PROVIDED MATERIAL
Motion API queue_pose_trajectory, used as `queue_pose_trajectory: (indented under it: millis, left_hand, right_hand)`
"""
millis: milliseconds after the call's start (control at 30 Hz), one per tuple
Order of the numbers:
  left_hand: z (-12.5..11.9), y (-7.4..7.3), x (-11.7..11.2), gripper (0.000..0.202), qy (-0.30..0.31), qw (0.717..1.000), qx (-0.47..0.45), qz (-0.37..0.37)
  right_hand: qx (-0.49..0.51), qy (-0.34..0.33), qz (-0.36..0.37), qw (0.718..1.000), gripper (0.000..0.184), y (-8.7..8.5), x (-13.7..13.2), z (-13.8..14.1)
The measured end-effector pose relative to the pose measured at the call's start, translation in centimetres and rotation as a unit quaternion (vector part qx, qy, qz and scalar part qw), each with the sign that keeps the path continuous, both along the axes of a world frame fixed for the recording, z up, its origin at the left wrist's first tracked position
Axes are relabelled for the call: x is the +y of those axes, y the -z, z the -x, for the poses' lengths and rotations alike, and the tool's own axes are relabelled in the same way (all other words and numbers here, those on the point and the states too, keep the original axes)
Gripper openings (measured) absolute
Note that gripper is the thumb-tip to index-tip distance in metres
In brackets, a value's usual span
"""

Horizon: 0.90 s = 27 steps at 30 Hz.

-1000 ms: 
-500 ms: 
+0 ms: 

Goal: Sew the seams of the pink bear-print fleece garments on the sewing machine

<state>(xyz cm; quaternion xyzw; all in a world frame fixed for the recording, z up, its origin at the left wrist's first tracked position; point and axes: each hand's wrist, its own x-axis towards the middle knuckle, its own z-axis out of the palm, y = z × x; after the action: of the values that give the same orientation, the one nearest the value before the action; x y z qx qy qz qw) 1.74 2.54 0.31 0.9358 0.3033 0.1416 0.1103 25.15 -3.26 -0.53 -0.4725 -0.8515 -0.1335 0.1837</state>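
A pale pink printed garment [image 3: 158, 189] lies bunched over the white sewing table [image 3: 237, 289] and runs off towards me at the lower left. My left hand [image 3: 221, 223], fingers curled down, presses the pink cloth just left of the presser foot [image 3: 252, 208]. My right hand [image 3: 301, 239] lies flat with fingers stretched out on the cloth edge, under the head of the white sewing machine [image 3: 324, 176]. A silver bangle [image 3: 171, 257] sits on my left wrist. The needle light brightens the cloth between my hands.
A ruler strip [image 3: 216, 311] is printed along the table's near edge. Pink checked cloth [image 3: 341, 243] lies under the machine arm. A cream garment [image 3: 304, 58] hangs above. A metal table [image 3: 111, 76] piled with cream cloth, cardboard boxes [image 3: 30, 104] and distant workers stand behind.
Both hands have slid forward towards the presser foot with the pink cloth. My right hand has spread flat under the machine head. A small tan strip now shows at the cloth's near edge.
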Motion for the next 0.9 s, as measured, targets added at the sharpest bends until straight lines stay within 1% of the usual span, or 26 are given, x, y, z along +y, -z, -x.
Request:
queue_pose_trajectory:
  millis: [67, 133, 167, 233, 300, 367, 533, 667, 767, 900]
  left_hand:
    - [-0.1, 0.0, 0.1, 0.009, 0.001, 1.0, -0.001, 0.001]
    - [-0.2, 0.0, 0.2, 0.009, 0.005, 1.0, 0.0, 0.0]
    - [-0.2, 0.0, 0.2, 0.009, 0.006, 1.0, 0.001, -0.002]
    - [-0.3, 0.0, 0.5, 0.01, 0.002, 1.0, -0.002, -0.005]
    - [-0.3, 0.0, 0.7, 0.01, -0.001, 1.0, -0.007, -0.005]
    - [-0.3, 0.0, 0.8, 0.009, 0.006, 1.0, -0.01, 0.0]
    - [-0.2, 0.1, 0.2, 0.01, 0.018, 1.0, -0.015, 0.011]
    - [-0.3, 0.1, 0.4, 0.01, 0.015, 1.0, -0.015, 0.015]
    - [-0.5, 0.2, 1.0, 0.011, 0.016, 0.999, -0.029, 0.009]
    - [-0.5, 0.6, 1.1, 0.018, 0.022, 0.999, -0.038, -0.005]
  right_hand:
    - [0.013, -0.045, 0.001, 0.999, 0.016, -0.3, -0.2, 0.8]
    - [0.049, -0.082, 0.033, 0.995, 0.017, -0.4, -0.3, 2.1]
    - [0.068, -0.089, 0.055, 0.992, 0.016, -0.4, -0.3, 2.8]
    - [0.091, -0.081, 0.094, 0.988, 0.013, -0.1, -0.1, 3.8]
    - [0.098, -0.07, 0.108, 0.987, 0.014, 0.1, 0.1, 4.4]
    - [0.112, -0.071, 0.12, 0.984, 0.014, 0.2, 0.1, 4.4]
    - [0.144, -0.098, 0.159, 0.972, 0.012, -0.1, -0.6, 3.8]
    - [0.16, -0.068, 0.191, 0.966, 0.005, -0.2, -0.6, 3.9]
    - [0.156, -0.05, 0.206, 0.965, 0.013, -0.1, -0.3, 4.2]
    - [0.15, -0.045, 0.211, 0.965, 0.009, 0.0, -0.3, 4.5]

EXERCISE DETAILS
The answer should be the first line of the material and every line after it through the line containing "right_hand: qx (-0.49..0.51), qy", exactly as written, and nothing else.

ANSWER BOX
Motion API queue_pose_trajectory, used as `queue_pose_trajectory: (indented under it: millis, left_hand, right_hand)`
"""
millis: milliseconds after the call's start (control at 30 Hz), one per tuple
Order of the numbers:
  left_hand: z (-12.5..11.9), y (-7.4..7.3), x (-11.7..11.2), gripper (0.000..0.202), qy (-0.30..0.31), qw (0.717..1.000), qx (-0.47..0.45), qz (-0.37..0.37)
  right_hand: qx (-0.49..0.51), qy (-0.34..0.33), qz (-0.36..0.37), qw (0.718..1.000), gripper (0.000..0.184), y (-8.7..8.5), x (-13.7..13.2), z (-13.8..14.1)

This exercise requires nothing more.